CONTRAINDICATIONS TO EXERCISING:
If you are working with osteoporosis, it is important to have an awareness of which exercises are contraindicated (should be avoided), especially if you're at an advanced stage of bone loss. This involves any exercises that place the spine in flexion (forward bending). When you bend forward the weight of the spine moves forward onto the front of the vertebrae where the bone is softer and less supportive, this may put an individual at risk for a compression fracture if the bone in that area has been weakened by the disease.
The same is true of any lateral flexion (side bending) and twisting; the safety of the individual vertebrae is compromised. This movement would not pose a threat to an individual with healthy bone mass but could be detrimental for somone at an advanced stage of osteoporosis. So therefore it is advised that individuals with osteoporosis avoid these movements. Some health professionals suggest that these specific planes of movement be closely monitored in the osteopenic population as well (perhaps they should reduce their range of motion when twisting and side bending). It is unfortunate that many fitness professionals are unaware of these contraindications, especially those working in generic fitness environments where crunches are part of the everyday routine.
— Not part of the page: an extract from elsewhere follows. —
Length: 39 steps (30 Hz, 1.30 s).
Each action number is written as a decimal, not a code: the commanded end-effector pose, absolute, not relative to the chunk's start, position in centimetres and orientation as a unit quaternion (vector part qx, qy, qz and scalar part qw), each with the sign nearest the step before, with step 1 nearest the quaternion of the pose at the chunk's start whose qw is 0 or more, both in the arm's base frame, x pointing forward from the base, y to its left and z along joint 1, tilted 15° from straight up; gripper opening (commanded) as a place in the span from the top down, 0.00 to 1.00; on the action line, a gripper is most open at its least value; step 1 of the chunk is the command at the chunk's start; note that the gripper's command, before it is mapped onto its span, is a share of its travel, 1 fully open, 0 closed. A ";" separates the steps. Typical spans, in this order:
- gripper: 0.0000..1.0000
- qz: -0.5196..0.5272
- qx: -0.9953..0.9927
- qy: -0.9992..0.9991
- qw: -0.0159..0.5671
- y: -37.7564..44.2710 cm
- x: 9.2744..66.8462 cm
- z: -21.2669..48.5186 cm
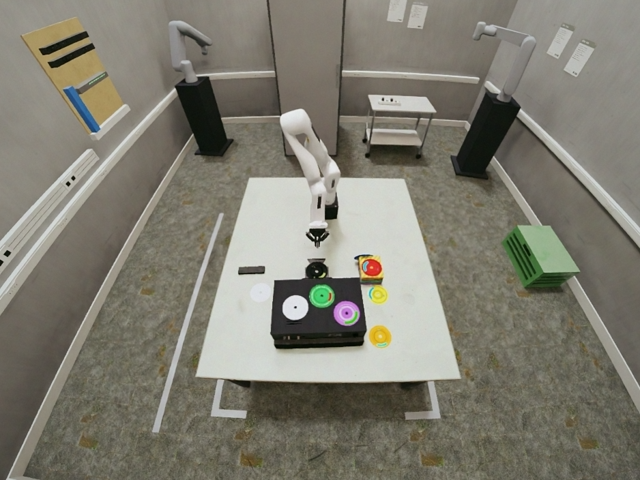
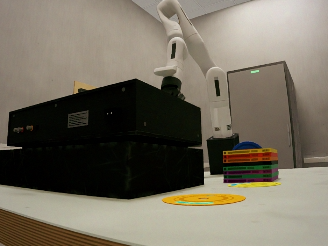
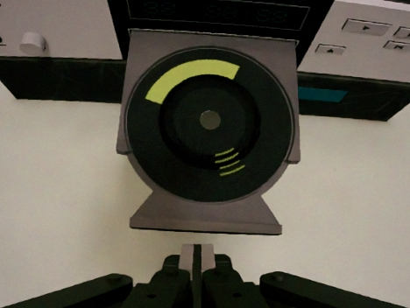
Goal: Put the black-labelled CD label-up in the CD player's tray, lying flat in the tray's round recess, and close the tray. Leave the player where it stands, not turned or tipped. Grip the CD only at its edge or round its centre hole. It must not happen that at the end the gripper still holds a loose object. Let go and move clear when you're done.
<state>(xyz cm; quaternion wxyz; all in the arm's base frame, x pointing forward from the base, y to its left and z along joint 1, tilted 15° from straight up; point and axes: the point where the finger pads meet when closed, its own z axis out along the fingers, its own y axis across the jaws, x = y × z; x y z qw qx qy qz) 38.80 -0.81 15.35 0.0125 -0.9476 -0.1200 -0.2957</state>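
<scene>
The black-labelled CD point(image 3: 208, 123), with a yellow-green arc and small stripes, lies label-up and flat in the round recess of the grey tray point(image 3: 206, 131). The tray stands pulled out from the front of the black CD player point(image 1: 317, 312). The CD also shows in the top view point(image 1: 316, 268). My gripper point(image 3: 198, 265) point(image 1: 316, 238) is shut and empty. It hovers just off the tray's front lip, on the arm side, pointing down toward the table. In the exterior view the player hides the tray, and only the gripper's wrist point(image 2: 172, 86) shows above it.
White point(image 1: 295, 308), green point(image 1: 321, 296) and purple point(image 1: 346, 313) CDs lie on the player's top. A white CD point(image 1: 260, 292), two yellow CDs point(image 1: 377, 294) point(image 1: 379, 336), a stack of coloured cases with a red CD point(image 1: 371, 268) and a black remote point(image 1: 251, 269) lie around it.
</scene>
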 end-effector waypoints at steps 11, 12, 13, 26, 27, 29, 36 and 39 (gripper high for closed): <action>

Be careful if you are Osteopenic; you are still at risk for fracture - although some people with osteoporosis may never experience a fracture in their lifetime. The problem is that we don't know how much we can stress the bone before fracture. According to Dr. Susan Brown, a medical anthropologist and clinical nutritionist, there are other factors that determine the health of the bone which include the actual quality of the bone and the trabecular architecture. A BMD scan does not determine the quality of the bone, just its density. We are still learning more about what all of this means.
In my Osteoprevention class, alignment is key. We look at our postural habits and make subtle changes so that the load on the spine is of equal tension. Poor postural habits result in muscle imbalances which lead to uneven demands placed on the bones (remember muscles pull on the bones in order to move them). Attention is also focused on using the hip joint optimally which includes proper bending or hinging forward at the hip while maintaining a long and neutral spine. All flexion is avoided and you'll be surprised how challenging a workout can be without any flexion (so no "series of five"/"stomach series"/"medley" with the head up folks). Please check out this article: http://www.ny1.com/Default.aspx?SecID=1000&ArID=83695 ("Exercise Can Help Ease Osteoporosis, But Doctors Say Use Caution").
Strengthening of the legs is important as you will rely more on the quadriceps for support when bending at the knees to pick something up (instead of rounding at the spine). Range of motion exercises are explored and a balance between mobility and stability of the joints is strived for. Extension exercises are certainly a highlight as they take stress away from the anterior spine (where the bone is softer) and place it on the posterior part of the vertebrae where the bone is stronger. Extension exercises also help counteract hours at the computer as well as the forces that be - oh gravity - we mustn't let it get the most of us!